#### Information provided:
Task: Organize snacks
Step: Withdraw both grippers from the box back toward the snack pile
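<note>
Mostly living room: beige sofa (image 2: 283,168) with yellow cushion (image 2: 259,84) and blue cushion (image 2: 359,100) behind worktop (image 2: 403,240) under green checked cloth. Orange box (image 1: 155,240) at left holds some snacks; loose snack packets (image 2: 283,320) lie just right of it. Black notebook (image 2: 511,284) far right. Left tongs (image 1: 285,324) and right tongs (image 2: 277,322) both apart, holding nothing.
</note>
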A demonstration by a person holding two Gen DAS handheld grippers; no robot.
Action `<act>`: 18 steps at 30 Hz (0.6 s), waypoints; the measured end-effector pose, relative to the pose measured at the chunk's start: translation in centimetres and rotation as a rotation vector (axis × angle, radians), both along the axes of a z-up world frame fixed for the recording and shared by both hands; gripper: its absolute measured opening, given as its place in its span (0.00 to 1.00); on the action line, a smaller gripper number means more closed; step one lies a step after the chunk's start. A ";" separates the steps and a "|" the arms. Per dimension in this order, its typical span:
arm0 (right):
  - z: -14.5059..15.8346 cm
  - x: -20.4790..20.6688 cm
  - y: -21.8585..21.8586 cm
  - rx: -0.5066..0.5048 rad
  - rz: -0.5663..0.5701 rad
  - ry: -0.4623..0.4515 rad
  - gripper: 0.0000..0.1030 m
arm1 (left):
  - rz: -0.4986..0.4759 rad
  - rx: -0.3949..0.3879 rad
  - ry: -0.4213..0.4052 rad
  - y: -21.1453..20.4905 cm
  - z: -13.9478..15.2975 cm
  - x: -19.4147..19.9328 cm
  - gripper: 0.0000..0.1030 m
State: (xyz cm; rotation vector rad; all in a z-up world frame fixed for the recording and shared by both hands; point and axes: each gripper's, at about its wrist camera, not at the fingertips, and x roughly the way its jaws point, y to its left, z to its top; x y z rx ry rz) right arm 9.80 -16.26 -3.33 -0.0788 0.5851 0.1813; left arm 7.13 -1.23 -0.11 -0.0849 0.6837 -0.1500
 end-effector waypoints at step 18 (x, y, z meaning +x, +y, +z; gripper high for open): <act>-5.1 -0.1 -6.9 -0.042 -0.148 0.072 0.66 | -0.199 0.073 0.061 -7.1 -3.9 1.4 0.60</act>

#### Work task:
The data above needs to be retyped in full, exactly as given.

#### Problem solution:
Task: Organize snacks
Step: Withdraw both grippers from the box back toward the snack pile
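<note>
Mostly living room: beige sofa (image 2: 283,168) with yellow cushion (image 2: 259,84) and blue cushion (image 2: 359,100) behind worktop (image 2: 403,240) under green checked cloth. Orange box (image 1: 155,240) at left holds some snacks; loose snack packets (image 2: 283,320) lie just right of it. Black notebook (image 2: 511,284) far right. Left tongs (image 1: 285,324) and right tongs (image 2: 277,322) both apart, holding nothing.
</note>
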A demonstration by a person holding two Gen DAS handheld grippers; no robot.
Action `<act>`: 18 steps at 30 Hz (0.6 s), waypoints; the measured end-effector pose, relative to the pose measured at the chunk's start: translation in centimetres and rotation as a rotation vector (axis × angle, radians), both along the axes of a z-up world frame fixed for the recording and shared by both hands; gripper: its absolute measured opening, given as its place in its span (0.00 to 1.00); on the action line, a smaller gripper number means more closed; step one lies a step after the chunk's start. A ";" separates the steps and a "|" the arms. Per dimension in this order, its typical span:
arm0 (right):
  - z: -14.5059..15.8346 cm
  - x: -20.4790..20.6688 cm
  - y: -21.8585..21.8586 cm
  - rx: -0.5066..0.5048 rad
  - rz: -0.5663..0.5701 rad
  - ry: -0.4623..0.4515 rad
  - gripper: 0.0000..0.1030 m
arm1 (left):
  - rz: -0.4986..0.4759 rad
  - rx: -0.3949..0.3879 rad
  - ry: -0.4213..0.4052 rad
  - y: -21.1453..20.4905 cm
  - z: -13.9478..15.2975 cm
  - x: -19.4147..19.9328 cm
  - gripper: 0.0000..0.1030 m
State: (xyz cm; rotation vector rad; all in a z-up world frame fixed for the recording and shared by both hands; point and axes: each gripper's, at about its wrist camera, not at the fingertips, and x roughly the way its jaws point, y to its left, z to its top; x y z rx ry rz) right arm 9.80 -16.26 -3.33 -0.0788 0.5851 0.1813; left arm 7.13 -1.23 -0.11 -0.0849 0.6837 -0.1500
 end-effector waypoints at step 18 (x, y, z meaning +x, +y, +z; gripper high for open): <act>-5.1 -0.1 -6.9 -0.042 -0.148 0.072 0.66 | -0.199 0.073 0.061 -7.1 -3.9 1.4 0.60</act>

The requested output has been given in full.